WHAT YOU SHOULD DO — When a line in the entries contains the word "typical", copy that line in full.

EXTRACTED INFORMATION —
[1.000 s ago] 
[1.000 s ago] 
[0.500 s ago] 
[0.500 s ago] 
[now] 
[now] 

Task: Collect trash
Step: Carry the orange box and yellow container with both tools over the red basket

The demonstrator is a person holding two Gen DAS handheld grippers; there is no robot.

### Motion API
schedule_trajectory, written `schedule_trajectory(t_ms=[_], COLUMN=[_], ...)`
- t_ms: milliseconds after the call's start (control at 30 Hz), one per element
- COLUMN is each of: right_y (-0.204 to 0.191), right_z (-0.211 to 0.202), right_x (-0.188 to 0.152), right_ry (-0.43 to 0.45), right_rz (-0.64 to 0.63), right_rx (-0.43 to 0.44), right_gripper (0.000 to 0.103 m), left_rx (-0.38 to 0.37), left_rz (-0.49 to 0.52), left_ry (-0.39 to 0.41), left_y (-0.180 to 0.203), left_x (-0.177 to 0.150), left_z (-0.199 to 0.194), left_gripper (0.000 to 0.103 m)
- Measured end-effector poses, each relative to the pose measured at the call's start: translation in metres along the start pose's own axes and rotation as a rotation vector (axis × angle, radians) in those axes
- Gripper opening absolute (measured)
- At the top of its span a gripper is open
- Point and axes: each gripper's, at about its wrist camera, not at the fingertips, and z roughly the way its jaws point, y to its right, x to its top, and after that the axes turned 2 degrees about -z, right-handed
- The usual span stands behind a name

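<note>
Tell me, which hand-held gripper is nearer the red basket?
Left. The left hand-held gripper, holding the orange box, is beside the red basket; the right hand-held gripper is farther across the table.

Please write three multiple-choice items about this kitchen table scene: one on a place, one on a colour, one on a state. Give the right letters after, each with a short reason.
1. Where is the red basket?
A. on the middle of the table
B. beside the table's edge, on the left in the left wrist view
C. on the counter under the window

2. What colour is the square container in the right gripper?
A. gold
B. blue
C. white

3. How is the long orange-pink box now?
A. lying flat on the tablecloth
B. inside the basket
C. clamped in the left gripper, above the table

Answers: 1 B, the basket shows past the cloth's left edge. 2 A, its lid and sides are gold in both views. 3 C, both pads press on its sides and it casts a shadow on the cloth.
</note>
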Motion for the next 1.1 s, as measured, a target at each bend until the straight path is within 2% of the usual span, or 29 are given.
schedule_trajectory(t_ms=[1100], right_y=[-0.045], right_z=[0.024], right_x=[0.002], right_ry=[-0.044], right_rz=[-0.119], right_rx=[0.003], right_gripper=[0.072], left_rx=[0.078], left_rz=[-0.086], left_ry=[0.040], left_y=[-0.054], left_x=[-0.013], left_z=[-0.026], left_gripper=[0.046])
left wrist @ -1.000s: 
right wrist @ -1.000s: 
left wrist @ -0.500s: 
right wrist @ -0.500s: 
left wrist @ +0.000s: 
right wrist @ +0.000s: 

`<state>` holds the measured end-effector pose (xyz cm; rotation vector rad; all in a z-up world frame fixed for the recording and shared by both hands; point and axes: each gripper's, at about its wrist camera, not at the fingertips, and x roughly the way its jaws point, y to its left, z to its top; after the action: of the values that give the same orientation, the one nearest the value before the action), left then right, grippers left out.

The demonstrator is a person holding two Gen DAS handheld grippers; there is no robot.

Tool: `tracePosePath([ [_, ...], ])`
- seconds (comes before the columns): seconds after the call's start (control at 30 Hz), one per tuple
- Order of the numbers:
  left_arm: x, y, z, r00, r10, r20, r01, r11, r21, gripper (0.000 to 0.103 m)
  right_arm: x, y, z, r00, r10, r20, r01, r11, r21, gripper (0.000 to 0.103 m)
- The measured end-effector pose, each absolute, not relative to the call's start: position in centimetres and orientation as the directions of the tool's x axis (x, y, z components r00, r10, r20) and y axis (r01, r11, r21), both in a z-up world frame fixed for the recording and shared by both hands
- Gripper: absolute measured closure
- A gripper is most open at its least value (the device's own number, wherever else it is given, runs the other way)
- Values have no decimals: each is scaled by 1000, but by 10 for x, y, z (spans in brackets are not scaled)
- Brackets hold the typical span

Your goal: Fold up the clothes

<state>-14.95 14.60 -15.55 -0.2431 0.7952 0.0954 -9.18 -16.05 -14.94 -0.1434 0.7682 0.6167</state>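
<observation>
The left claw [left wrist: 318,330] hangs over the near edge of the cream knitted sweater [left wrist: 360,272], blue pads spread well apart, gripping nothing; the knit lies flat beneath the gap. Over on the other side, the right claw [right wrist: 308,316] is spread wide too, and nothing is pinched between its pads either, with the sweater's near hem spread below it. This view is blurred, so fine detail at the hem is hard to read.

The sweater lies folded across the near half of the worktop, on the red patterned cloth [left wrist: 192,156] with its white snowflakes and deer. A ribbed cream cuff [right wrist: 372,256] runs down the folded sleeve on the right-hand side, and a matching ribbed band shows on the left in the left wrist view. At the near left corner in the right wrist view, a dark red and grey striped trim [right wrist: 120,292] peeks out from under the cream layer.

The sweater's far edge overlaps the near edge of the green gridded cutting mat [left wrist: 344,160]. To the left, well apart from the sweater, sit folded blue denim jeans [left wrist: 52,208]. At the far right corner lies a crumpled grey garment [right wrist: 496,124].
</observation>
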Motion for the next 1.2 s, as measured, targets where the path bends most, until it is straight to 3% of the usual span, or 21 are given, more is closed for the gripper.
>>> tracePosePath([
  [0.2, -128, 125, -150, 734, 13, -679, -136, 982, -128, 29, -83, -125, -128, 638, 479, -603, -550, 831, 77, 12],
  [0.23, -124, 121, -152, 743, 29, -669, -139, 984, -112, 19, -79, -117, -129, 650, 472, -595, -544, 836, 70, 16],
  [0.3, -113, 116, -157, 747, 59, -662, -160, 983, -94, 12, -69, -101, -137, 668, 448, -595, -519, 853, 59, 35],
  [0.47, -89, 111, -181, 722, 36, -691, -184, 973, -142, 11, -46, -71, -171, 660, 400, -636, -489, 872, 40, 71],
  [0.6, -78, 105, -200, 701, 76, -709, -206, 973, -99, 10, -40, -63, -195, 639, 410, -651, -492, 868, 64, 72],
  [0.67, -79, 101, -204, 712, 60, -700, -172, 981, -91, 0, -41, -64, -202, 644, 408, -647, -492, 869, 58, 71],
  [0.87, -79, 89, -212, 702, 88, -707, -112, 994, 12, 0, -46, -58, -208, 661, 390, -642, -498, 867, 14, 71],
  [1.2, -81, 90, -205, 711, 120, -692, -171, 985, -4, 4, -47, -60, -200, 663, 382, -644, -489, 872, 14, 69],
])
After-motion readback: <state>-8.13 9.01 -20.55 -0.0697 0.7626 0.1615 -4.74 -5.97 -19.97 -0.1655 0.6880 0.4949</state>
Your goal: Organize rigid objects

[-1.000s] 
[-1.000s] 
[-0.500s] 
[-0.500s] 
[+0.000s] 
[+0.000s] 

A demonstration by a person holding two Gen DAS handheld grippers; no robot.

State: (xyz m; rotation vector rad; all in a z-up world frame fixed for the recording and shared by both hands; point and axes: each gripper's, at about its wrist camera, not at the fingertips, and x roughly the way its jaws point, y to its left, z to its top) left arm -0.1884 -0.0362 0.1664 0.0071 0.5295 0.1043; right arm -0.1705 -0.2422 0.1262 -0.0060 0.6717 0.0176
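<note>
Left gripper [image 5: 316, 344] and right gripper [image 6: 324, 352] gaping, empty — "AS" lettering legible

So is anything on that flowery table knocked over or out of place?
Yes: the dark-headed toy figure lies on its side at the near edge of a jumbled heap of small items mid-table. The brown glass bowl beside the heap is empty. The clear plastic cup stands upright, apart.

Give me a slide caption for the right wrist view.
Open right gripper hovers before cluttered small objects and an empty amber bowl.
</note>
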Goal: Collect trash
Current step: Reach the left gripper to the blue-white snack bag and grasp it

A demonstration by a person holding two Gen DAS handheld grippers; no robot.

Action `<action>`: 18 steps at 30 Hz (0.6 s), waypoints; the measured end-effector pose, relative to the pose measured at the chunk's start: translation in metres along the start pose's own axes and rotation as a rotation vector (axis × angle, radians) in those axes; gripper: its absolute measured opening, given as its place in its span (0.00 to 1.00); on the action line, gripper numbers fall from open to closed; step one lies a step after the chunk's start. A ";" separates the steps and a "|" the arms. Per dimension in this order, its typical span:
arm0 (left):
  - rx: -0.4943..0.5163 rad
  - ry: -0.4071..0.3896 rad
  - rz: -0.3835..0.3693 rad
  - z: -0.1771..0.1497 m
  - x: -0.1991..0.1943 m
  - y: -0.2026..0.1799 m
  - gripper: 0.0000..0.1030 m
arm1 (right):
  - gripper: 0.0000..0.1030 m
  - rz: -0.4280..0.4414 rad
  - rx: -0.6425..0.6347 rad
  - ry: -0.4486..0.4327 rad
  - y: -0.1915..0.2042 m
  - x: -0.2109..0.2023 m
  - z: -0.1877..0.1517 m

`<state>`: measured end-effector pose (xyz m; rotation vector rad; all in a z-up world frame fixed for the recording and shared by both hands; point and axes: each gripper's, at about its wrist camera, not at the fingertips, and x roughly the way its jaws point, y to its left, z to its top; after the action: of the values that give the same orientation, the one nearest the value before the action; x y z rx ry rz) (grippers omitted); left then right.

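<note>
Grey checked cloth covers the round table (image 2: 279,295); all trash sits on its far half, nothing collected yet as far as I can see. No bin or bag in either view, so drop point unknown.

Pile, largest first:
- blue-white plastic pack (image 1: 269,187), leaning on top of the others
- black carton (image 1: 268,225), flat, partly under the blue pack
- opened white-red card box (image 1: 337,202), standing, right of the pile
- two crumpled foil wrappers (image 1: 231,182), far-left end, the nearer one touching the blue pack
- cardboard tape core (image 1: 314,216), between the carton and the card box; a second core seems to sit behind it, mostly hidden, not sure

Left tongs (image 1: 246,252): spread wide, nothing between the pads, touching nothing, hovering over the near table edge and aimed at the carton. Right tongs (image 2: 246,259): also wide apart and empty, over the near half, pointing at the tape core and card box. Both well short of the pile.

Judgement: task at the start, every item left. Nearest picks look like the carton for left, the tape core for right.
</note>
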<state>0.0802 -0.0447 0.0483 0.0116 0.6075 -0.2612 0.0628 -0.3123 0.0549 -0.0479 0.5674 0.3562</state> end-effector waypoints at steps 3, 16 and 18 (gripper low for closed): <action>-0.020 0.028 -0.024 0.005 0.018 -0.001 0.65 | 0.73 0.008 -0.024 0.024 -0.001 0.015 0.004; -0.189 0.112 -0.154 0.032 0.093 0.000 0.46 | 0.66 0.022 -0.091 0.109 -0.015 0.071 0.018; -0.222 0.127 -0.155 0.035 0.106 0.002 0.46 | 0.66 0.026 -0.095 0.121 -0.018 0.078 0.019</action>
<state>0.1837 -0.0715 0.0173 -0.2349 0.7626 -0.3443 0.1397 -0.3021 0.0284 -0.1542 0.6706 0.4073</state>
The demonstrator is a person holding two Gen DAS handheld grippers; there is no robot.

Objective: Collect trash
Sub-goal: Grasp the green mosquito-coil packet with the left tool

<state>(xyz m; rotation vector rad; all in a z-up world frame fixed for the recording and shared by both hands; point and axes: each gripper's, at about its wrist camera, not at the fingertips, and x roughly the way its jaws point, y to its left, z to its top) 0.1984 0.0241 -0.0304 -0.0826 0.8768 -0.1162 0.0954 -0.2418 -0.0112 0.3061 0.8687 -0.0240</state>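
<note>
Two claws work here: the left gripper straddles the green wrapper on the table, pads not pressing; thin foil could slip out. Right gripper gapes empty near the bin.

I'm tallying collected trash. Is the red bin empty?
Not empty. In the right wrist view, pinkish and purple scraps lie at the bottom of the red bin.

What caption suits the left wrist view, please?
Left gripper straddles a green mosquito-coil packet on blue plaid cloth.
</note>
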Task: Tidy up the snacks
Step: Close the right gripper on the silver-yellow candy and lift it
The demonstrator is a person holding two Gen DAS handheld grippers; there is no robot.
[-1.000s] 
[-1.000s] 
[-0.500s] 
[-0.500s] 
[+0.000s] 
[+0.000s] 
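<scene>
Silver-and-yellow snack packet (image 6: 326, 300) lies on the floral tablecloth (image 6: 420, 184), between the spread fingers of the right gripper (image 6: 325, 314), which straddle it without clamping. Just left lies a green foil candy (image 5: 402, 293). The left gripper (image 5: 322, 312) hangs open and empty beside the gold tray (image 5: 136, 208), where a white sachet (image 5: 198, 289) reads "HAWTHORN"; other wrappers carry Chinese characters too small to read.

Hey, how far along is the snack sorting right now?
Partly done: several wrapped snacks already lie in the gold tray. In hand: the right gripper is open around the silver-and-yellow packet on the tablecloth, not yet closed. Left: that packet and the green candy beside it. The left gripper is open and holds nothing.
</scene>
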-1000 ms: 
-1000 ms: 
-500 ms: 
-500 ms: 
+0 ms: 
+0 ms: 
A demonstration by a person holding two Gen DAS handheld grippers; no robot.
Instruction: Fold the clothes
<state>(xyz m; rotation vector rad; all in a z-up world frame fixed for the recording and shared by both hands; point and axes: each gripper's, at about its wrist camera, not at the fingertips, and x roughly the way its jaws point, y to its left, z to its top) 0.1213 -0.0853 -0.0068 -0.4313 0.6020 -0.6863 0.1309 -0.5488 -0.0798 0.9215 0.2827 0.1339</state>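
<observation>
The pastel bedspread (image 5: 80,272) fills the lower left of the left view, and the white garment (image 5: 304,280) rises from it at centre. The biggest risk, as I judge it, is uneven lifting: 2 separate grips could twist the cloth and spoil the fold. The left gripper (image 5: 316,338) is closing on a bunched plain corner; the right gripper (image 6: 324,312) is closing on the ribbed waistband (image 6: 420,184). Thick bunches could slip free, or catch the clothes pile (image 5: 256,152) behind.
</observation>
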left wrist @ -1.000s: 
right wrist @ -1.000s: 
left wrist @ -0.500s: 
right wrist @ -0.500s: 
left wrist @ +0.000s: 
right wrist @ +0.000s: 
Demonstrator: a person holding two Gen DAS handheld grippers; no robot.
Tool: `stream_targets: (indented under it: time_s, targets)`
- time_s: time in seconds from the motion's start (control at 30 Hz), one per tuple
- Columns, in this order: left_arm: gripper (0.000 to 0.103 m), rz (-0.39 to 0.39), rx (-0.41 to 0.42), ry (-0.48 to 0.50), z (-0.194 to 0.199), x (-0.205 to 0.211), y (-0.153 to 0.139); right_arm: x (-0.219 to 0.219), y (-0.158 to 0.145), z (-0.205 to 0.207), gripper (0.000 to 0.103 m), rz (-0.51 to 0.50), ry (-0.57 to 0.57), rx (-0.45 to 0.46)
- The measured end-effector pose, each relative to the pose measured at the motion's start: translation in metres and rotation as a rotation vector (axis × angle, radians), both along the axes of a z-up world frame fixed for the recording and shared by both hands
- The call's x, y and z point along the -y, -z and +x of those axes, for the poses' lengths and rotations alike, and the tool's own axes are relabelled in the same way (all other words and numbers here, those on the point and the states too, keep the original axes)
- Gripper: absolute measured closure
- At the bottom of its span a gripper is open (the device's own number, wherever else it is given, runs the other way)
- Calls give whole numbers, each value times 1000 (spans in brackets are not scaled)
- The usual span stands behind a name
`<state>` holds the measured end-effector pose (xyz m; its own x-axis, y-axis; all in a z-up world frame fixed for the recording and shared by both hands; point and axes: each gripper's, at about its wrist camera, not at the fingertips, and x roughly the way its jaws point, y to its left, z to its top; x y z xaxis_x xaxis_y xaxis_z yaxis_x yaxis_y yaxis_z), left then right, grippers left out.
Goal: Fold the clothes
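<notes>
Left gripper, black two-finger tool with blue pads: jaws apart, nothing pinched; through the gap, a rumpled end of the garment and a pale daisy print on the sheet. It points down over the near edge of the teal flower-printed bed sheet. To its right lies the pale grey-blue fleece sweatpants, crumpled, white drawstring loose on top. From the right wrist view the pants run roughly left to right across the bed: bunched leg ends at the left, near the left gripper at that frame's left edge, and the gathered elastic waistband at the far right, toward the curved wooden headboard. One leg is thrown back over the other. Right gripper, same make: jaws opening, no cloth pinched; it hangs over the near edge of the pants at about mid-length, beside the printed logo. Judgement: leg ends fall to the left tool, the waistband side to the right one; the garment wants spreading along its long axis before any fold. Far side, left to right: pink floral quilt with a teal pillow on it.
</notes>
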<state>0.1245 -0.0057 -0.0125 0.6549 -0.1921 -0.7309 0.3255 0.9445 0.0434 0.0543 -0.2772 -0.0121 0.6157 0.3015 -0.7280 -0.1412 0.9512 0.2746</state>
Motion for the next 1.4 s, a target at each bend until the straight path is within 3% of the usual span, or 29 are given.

EXPECTED OUTPUT —
- Brackets hold the typical span
Action `<action>`: 18 steps at 30 Hz (0.6 s), waypoints; the measured end-effector pose, relative to the pose measured at the chunk's start: translation in metres along the start pose's own axes and rotation as a rotation vector (axis × angle, radians) in those axes; gripper: its absolute measured opening, given as its place in its span (0.00 to 1.00); on the action line, gripper numbers fall from open to closed; step one lies a step after the chunk's start. A ";" separates the steps and a "|" the arms. Per dimension in this order, its typical span:

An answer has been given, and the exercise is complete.